Jordan gave me a sympathetic look. They were directly in our path, and I just wanted to turn around and go back to the dorm room before he saw me. But I stopped myself.

You're not going to turn around and run, I told myself. You're going to walk past him, and you're going to say hi. And then you are going to walk away with your head held up high.

"Do you want to go back?" Jordan asked gently, and I shook my head.

I can do this. I swallowed hard, not sure I'd be able to do it without showing how hurt I felt. I took a deep breath and expelled it.

"Okay," I said before I changed my mind and ran.

We started walking again. Sin noticed me first, and he smiled at me. It was a knowing smile, that type of smile that said he knew every inch of my body. And, well, he did. I couldn't help imagining him doing the same with the redhead he was talking to, and I felt like someone had gutted me. I gave him the best smile I could muster. It was a tight one, which never reached my eyes.

"Hi," he greeted us and the girl he'd been talking to turned around to look at us. She was dressed in a short miniskirt and a crop top that showed off her firm midriff.
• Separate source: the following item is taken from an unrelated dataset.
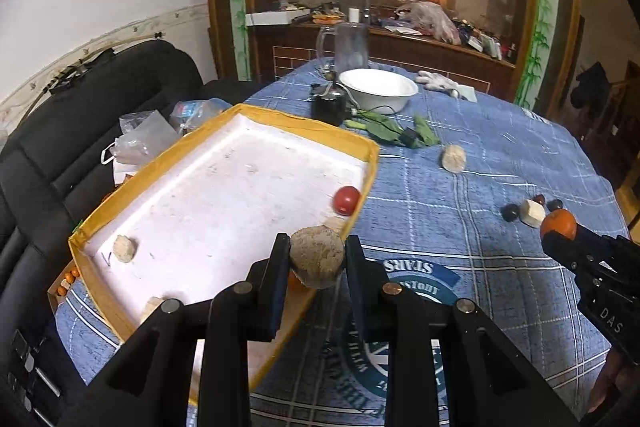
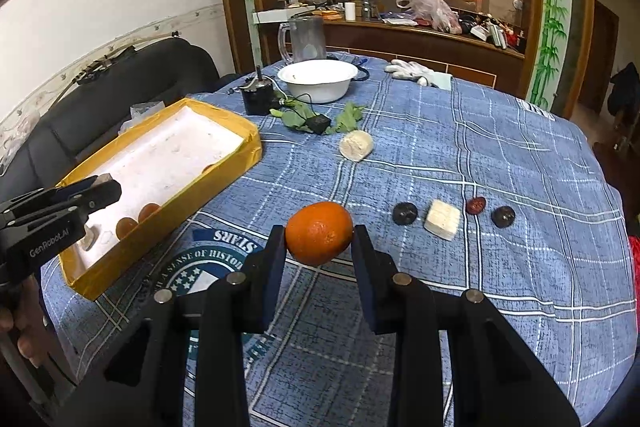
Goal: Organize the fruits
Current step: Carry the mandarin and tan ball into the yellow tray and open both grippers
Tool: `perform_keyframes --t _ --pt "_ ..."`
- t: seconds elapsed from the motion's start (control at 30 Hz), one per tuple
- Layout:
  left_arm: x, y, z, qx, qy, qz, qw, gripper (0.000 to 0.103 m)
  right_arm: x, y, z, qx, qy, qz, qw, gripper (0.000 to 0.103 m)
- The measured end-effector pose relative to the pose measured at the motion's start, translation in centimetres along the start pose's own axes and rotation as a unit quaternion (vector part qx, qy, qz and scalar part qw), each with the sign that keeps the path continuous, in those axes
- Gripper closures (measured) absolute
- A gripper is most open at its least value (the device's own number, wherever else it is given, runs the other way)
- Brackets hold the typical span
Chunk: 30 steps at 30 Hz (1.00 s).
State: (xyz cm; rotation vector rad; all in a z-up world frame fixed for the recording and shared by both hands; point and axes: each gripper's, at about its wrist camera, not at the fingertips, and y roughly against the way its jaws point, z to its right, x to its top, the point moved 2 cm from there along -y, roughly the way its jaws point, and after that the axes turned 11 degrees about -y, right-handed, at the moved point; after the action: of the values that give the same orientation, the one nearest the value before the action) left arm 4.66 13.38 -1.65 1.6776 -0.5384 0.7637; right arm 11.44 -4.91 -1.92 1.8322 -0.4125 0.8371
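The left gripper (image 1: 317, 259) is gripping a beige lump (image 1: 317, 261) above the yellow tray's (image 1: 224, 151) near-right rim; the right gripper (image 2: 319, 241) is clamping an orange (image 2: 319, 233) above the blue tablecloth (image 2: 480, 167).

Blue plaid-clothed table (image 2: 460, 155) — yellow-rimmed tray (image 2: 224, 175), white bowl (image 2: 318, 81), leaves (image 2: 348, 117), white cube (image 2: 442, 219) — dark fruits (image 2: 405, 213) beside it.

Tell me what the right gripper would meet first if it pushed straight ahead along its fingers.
The right gripper, shut on the orange, points across bare blue tablecloth. Probably the beige lump comes first, slightly right of the line; depth is unclear.
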Motion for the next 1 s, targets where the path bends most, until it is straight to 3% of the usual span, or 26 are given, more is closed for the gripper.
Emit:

I felt frumpy dressed in a pair of jeans and a loose shirt.

"Hi," I said, trying to keep my voice calm, but I was feeling so much I had no idea if I was actually holding it together.

Jordan never greeted him; instead, she just nodded her head at him. I think if she'd opened her mouth she would have told him off or said something she shouldn't have. I didn't want to make a scene. I was hurt enough, and I didn't want to make a fool of myself on top of that.

"Where are you guys headed?" he asked. I didn't know if he was actually interested or if he was just making conversation.

"To the movies," Jordan said.

"Well, it was nice seeing you again, Taylor," he murmured with his gaze fixed on me.

I gave him a brief nod and pulled my eyes from him. Jordan linked her arm through mine, and we walked away. I'd been through plenty of stuff in my life that had been hard, but that had been one of the most crushing experiences of my life.

Was this a taste of heartbreak? If it was, I hoped I never fell in love to ensure I never had my heart broken. This brief encounter had hurt me and bruised my ego, but I was strong enough to pick myself up and carry on. It wasn't like Sin had done anything wrong. What we shared didn't last longer than one night together. It was my fault for getting too attached to him.